OceanBase Database provides an SQL query engine similar to that of conventional relational databases. When an SQL query is sent to the OBServer, the SQL engine performs a series of operations such as syntax parsing, semantic analysis, query rewriting, and query optimization before the executor executes the query. The difference is that in distributed databases, the query optimizer generates distributed execution plans based on the data distribution information.
If the data queried is distributed in multiple servers, a distributed execution plan is needed. This is a typical scenario of online analytical processing (OLAP) analytical databases. OLAP scenarios have high requirements on the capability of the query optimizer. Therefore, OceanBase Database has conducted various optimizations, such as operator pushdown, intelligent connection, and partition pruning, on its query optimizer. These queries also involve a large amount of data, so the query execution engine of OceanBase Database is also optimized. Many technologies are applied, including parallel processing, task splitting, dynamic partitioning, pipeline scheduling, task pruning, subtask result merging, and concurrency limiting. Based on these optimizations, OceanBase Database supports complex query processing in OLAP scenarios.
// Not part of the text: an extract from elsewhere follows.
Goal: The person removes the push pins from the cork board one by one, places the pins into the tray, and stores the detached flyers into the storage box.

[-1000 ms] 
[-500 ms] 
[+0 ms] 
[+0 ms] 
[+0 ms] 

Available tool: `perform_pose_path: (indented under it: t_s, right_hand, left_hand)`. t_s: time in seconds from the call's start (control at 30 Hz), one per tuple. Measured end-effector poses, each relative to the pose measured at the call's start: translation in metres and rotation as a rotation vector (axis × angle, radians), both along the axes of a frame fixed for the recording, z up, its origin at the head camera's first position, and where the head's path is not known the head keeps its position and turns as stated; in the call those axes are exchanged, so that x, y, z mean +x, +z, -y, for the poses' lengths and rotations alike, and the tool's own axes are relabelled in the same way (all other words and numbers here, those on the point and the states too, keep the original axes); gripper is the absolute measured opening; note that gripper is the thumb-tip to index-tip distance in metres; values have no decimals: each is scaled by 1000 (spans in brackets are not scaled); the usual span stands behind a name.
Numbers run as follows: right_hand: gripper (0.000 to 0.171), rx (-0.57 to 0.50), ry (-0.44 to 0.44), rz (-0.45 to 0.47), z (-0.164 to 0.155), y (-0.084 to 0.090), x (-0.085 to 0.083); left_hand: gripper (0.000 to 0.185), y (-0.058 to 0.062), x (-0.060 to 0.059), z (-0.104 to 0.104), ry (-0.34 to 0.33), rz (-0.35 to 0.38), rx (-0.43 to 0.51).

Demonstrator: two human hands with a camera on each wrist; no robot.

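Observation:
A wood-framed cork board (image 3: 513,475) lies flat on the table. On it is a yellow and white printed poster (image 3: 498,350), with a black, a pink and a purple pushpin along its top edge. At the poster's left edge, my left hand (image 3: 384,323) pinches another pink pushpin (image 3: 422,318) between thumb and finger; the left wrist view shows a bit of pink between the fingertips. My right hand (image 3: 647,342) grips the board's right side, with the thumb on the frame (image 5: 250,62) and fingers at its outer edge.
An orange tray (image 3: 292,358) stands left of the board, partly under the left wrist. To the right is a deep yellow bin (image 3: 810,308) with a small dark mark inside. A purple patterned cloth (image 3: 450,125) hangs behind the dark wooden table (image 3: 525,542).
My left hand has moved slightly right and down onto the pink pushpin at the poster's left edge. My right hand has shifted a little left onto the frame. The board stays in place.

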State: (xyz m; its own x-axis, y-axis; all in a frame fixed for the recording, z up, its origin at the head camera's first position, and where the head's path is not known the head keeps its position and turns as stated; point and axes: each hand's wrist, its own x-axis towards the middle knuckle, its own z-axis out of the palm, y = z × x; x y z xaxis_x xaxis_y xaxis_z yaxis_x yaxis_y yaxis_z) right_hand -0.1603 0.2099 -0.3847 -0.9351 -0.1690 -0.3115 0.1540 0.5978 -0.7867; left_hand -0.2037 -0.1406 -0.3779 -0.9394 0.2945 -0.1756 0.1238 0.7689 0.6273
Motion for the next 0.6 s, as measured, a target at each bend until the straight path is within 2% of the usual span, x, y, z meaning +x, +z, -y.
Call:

The distributed execution process can be divided into three stages:
- Job tree generation: In this stage, the distributed plan is divided into multiple sub-plans, each of which is encapsulated by a job. The parent-child relationship between multiple jobs is inherited from that between the corresponding operators. These relationships make up a job tree.
- Job scheduling: This stage determines the execution time of each job.
- Job execution: This stage manages the task splitting of each job and the execution order of multiple tasks. Task sending, execution result receiving, and execution error processing are also performed in this stage.